“What’s wrong? Are you hurt?” Carlos asked. The light from his lantern immediately bobbed toward her.
“I think I’ve found it!” Poppy said. “Yes! This passage keeps going…and there are candle stubs on the walls. This must be the way.”
Carlos joined her, looking with trepidation down the dark, narrow passage. “Are you sure?”
“As sure as I can be without knowing what’s on the other side. Come on!” She took a few steps into the passage. When she heard nothing behind her, she turned. “What is the matter?”
“Nothing,” Carlos said, still peering into the passage, his face more serious than usual. He walked forward a few paces. “I just don’t care for tight spaces.”
“Well, if this is the route the smugglers use, it can’t be that tight.
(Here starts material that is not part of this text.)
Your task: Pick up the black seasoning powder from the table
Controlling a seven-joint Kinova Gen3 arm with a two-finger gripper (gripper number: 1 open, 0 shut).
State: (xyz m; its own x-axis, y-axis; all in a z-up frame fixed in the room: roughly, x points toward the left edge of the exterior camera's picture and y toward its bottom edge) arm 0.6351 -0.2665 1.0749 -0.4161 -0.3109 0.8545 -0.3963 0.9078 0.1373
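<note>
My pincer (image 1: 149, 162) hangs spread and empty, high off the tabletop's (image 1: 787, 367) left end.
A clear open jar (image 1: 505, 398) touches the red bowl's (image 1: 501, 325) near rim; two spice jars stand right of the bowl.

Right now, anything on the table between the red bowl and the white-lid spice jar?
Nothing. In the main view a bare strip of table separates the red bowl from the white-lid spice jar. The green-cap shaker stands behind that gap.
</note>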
They carry boxes and barrels and such.”
“True.” He exhaled and began to walk again, holding the lantern higher up. “Let me know if you see anything unusual. A branch tunnel, or a door, or something. I’d hate to lose the path.” He seemed uncharacteristically nervous.
“Of course.” Poppy went on ahead, keeping a steady pace. She was so excited she didn’t want to wait. But she kept getting ahead of Carlos, and had to pause. She assumed Carlos was slowed by the low ceiling. But when the tunnel took an abrupt turn to the right, he stopped short.
“I can’t go on,” he said finally. “This space…”
“What’s wrong?” Poppy walked back to him. “I’m sure this is the right path.”
“It’s not that.” The lantern’s light shone on him, revealing wide eyes.
“You don’t like the dark?” she guessed.
“I’m fine with the dark. It’s the closeness. The walls…” He stopped. His chest heaved as though he’d just run a mile. “I hate it.”
“Then let me go on alone—”
“No. You absolutely can’t do that.” He sounded a bit more like himself then.
“I’ll be perfectly safe.”
“According to what logic?”
“None, I suppose,” she admitted. “But I don’t want you to suffer.”
He shook his head. “I’m not suffering.”
“Yes, you are.” Poppy watched Carlos carefully, at last understanding his distress. “You’ve got a fear of being shut in small spaces. Why?”
“I don’t want to talk about it. I don’t want to be here.”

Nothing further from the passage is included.